Joshua's call to worship Yahweh in integrity therefore entails putting away (vehasîrû)  the gods "your ancestors" worshipped in Mesopotamia and Egypt (24:14). This instruction echoes an earlier command. In the book of Genesis, Jacob instructs his household to put away foreign gods (Genesis 35:2), and he hides the gods beneath the oak at Shechem (35:4), in the very ground on which the tribes now stand. The preacher who now summons the congregation to choose worship of God must also reveal the false gods hidden like landmines in the ground beneath their feet.

The people speak their reasons and tell their story in their own words.

The elided divine speech in Joshua 24:2b-13 offers God's version of the story and suggests reasons, from God's point of view, why the Israelites should now choose to serve God. But to arrive at their decision in true freedom and integrity, the people must tell their own story and declare their own reasons.
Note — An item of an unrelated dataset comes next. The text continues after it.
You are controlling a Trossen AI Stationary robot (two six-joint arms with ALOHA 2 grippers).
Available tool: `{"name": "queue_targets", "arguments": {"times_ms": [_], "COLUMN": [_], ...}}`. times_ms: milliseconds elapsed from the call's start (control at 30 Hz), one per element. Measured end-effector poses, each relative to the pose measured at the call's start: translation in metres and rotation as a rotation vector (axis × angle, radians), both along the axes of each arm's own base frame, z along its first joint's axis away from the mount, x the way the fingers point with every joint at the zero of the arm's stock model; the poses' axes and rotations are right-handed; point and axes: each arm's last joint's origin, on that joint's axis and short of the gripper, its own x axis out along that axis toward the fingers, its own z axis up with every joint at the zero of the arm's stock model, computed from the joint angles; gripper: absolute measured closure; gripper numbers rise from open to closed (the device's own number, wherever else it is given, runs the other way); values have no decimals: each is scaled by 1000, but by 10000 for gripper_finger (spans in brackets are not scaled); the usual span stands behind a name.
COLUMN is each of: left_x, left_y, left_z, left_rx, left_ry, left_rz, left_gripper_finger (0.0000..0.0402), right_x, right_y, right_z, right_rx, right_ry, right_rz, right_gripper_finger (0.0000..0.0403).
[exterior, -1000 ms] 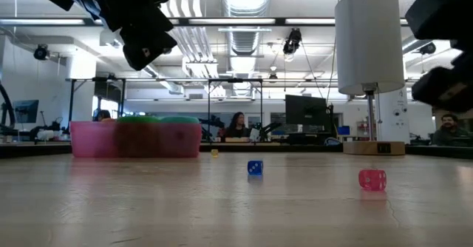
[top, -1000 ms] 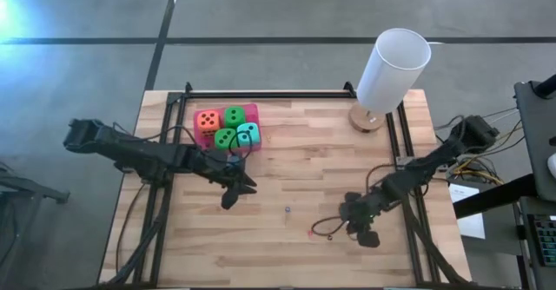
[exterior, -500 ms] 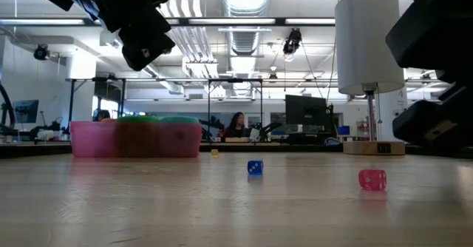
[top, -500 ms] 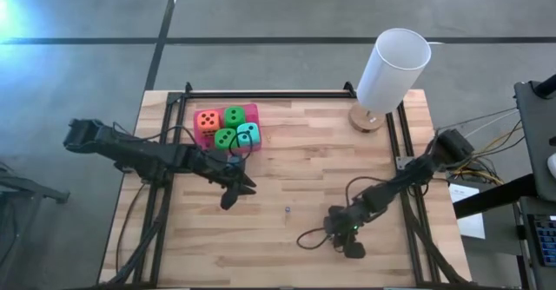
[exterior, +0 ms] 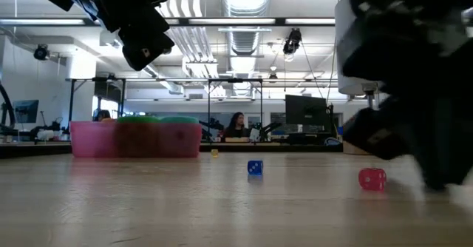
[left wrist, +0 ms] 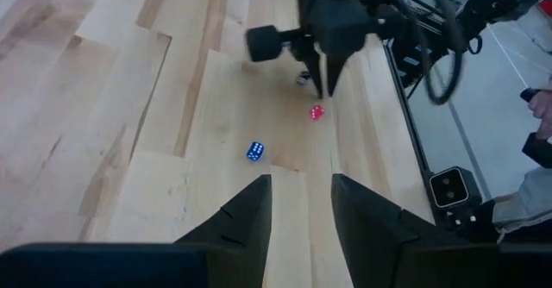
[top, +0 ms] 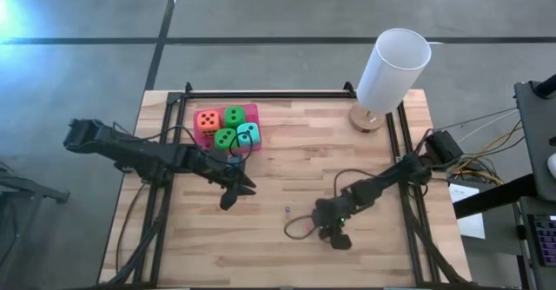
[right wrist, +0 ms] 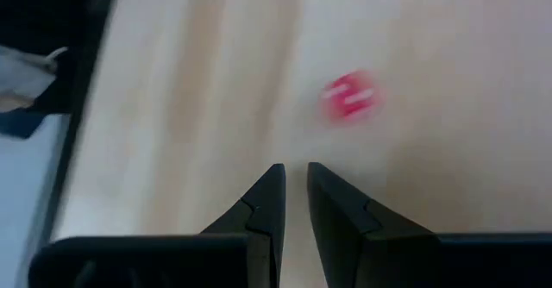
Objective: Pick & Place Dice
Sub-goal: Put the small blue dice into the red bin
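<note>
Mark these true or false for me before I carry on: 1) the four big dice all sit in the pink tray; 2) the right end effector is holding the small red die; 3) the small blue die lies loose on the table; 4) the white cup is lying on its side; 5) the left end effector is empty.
1) True. The two green, one teal and one orange dice all sit in the pink tray.
2) False. The right end effector is nearly closed on nothing; the small red die lies on the table ahead of it.
3) True. The small blue die lies on bare wood.
4) False. The white cup stands upright on its wooden base.
5) True. The left end effector holds nothing.
</note>
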Motion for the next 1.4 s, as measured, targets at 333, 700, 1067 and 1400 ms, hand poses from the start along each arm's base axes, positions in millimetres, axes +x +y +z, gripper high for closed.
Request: {"name": "queue_targets", "arguments": {"times_ms": [333, 700, 1067, 1400], "left_x": [0, 0, 0, 0], "left_y": [0, 0, 0, 0], "left_z": [0, 0, 0, 0], "left_rx": [3, 18, 22, 21], "left_ry": [-1, -6, -8, -13], "left_rz": [-10, -21, -24, -23], "left_gripper_finger": [275, 271, 275, 272], "right_x": [28, 51, 51, 28], "right_y": [-40, -82, -89, -80], "right_z": [-5, -2, 15, 61], "right_rx": [-60, -131, -106, -133], "right_ry": [-72, -128, -166, -168], "right_rz": [-18, -105, -145, -151], "right_gripper_finger": [351, 351, 351, 351]}}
They begin by naming the relationship that has claimed them and allows them to claim God for their own: "Yahweh is our God" (24:17). They then profess that God brought "us" and "our fathers" up from Egypt, from a house of slaves. The people who stand before Joshua never set foot in the land of Egypt (except possibly Caleb, see Deuteronomy 1:36), but they remember this passage to freedom. They testify to miracles worked in their sight and to God's care for them on the road and in their crossings.

Only after the tribes have told the story in their own words do they declare their commitment to serve Yahweh (Joshua 24:18). This declaration is climactic, but not the last word. Three words follow, highlighting once again the relationship that is the ground for every free choice this people makes: "Because [Yahweh] is our God" (24:18).